_Assigned task_
Give all of the data below again exactly, and drop the images.

_Collected data_
···

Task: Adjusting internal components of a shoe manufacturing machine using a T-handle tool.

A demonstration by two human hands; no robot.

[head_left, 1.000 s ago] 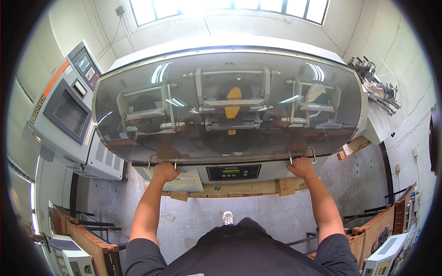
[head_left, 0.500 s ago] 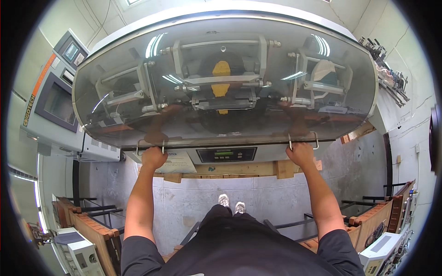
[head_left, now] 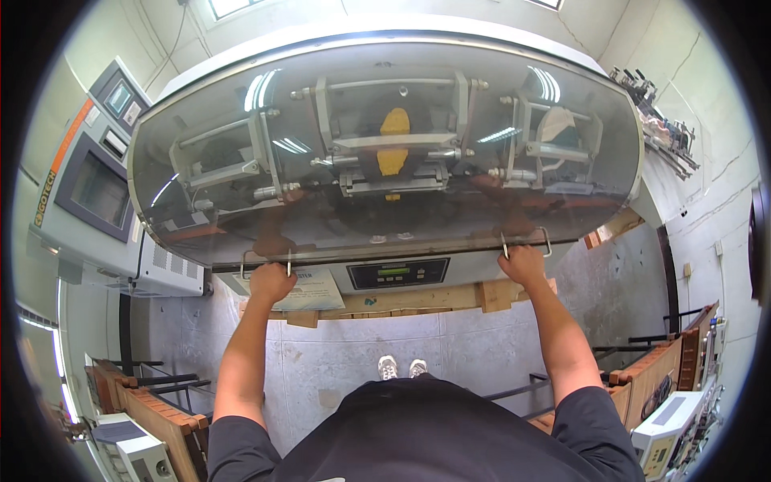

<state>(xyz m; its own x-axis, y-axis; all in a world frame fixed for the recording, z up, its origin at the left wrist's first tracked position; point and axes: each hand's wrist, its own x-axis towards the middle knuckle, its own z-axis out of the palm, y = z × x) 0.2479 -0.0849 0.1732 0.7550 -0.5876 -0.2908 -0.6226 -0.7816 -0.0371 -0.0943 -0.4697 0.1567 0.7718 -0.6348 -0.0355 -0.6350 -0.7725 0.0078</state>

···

_Completed task_
Task: Adjusting internal components of a shoe manufacturing machine using a T-handle tool.

A demonstration by two human hands; no robot.

[head_left, 1.000 s ago] 
[head_left, 0.500 s ago] 
[head_left, now] 

<state>(xyz m; its own x-axis, y-axis; all in a world frame fixed for the recording, z up, its origin at the left wrist's first tracked position; point and axes: each hand's wrist, its own x-axis towards the middle knuckle, its own z-axis out of the palm, y = z × x) 0.2479 -0.0849 0.1732 0.7550 -0.5876 -0.2908 -0.6226 -0.7816 -0.0371 -0.0943 -0.4697 0.1567 0.7718 -0.6348 -0.0355 -0.6350 -0.7725 0.0078</state>

The reply to this exercise is complete.